▸ **Instructions for the task**
Please give the count of lines below that include "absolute" and leave out everything else.

▸ **Given data**
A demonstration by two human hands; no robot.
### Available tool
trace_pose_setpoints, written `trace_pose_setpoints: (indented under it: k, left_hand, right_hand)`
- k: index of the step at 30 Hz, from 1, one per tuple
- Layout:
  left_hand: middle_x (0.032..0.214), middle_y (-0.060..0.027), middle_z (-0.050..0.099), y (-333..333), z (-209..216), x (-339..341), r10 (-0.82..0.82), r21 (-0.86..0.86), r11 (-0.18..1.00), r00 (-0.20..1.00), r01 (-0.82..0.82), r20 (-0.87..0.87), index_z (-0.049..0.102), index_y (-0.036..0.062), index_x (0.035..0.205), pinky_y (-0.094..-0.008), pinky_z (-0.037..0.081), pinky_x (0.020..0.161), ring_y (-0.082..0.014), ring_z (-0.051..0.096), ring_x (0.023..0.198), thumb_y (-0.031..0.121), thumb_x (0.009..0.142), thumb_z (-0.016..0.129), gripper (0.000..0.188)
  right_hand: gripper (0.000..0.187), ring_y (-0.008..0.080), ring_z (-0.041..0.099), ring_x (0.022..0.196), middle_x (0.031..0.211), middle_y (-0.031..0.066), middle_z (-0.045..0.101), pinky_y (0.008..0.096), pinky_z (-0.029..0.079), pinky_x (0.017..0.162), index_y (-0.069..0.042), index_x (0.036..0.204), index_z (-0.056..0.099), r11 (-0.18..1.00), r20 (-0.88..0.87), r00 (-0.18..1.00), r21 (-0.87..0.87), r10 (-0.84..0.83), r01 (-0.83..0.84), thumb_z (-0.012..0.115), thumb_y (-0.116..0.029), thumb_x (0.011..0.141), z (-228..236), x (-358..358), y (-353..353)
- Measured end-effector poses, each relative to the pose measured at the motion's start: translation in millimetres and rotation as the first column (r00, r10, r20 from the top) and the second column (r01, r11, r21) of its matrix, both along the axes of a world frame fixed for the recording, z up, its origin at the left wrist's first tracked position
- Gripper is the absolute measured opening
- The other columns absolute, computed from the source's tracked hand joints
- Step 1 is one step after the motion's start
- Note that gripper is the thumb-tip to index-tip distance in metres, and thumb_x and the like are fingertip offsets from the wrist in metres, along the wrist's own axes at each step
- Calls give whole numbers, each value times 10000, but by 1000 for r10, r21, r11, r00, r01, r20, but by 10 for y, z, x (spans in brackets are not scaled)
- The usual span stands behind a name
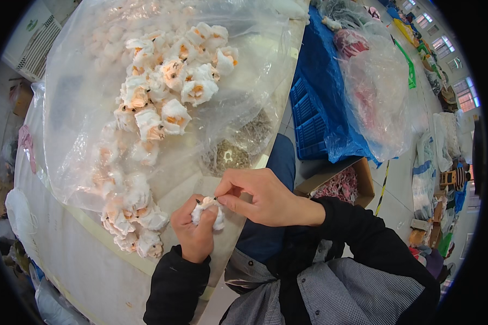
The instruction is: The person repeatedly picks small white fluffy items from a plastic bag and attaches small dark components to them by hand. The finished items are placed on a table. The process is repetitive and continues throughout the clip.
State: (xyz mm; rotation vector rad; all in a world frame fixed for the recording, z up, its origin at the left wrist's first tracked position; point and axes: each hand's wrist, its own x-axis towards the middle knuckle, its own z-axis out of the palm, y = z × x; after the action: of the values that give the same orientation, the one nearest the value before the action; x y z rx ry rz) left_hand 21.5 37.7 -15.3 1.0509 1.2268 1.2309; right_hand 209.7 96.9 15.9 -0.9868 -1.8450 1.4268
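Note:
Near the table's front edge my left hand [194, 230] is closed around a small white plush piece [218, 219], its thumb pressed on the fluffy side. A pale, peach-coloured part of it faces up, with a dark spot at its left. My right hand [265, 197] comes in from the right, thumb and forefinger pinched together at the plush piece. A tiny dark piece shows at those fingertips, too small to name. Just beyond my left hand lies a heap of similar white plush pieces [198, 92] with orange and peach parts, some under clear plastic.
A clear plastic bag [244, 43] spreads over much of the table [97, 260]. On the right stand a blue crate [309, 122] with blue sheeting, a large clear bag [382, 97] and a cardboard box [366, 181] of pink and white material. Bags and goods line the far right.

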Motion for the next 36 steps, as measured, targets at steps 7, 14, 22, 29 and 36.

▸ **Response area**
2